(Stored entries)
╭──

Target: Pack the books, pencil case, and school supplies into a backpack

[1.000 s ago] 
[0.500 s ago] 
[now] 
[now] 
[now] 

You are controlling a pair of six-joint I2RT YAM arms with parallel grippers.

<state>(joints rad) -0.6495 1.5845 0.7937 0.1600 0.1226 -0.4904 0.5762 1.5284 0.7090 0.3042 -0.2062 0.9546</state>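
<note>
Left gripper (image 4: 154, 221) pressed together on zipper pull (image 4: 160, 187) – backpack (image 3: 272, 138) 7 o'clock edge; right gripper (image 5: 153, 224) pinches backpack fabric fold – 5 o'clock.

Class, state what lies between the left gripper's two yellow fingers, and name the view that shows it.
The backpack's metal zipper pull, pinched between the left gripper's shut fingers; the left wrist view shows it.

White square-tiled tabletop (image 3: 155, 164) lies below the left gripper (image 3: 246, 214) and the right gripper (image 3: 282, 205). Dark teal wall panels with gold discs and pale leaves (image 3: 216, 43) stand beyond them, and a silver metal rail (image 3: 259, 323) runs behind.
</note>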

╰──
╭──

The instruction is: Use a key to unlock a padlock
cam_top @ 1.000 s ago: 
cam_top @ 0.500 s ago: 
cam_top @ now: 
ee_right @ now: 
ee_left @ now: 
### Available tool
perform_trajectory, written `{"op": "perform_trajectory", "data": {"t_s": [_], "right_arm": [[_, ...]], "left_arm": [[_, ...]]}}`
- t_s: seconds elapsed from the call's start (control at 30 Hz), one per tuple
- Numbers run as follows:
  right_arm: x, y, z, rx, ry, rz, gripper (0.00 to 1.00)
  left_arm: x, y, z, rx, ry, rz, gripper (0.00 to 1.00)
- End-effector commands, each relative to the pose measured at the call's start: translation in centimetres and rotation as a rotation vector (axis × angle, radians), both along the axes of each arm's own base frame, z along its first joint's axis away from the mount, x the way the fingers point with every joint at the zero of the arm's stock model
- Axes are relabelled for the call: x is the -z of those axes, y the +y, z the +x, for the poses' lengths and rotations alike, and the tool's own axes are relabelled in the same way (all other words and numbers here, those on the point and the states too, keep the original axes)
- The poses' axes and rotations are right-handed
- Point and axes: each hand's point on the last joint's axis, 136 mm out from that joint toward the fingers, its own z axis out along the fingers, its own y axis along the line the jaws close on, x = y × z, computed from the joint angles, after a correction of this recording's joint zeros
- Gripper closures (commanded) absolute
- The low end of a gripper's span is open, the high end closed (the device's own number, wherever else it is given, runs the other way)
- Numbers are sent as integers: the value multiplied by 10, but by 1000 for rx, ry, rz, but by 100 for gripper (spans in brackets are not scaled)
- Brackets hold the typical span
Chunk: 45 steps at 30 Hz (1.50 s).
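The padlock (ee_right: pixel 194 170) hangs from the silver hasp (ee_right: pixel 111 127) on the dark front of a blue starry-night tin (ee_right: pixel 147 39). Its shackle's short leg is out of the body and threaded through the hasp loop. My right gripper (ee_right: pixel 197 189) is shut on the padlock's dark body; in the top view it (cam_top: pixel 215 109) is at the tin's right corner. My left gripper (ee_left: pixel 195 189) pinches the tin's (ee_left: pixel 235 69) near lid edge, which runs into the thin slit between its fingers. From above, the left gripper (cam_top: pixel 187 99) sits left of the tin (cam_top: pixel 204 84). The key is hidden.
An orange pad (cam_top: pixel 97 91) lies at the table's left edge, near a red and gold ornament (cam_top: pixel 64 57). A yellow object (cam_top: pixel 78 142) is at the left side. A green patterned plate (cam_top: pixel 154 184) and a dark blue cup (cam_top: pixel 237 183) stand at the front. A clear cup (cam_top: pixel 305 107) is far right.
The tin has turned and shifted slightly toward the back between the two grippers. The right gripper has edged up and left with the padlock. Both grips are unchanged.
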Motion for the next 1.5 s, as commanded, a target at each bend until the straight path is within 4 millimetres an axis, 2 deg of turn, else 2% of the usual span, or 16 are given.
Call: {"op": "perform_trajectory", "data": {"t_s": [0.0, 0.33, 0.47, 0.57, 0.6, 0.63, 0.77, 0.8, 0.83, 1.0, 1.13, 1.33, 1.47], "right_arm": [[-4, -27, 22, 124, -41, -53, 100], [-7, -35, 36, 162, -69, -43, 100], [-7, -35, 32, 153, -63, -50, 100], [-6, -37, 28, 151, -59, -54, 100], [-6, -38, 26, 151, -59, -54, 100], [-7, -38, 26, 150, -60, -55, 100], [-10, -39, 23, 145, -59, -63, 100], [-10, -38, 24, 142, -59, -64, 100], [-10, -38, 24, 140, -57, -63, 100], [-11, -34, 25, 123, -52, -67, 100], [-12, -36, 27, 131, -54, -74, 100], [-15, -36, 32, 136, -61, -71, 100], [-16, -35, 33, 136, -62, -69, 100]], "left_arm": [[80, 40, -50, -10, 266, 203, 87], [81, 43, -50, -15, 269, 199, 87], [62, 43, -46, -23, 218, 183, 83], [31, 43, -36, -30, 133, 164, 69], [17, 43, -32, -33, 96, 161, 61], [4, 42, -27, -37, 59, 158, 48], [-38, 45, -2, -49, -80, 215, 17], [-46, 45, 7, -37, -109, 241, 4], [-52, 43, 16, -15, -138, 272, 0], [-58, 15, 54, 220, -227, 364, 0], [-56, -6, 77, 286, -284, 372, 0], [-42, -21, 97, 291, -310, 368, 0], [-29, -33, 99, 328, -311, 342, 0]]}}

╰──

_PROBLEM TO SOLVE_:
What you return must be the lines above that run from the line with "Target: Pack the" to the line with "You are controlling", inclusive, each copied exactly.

_RESULT_:
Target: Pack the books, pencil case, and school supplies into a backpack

[1.000 s ago] 
[0.500 s ago] 
[now] 
[now] 
[now] 

You are controlling a pair of six-joint I2RT YAM arms with parallel grippers.

Nothing more remains to be added to this answer.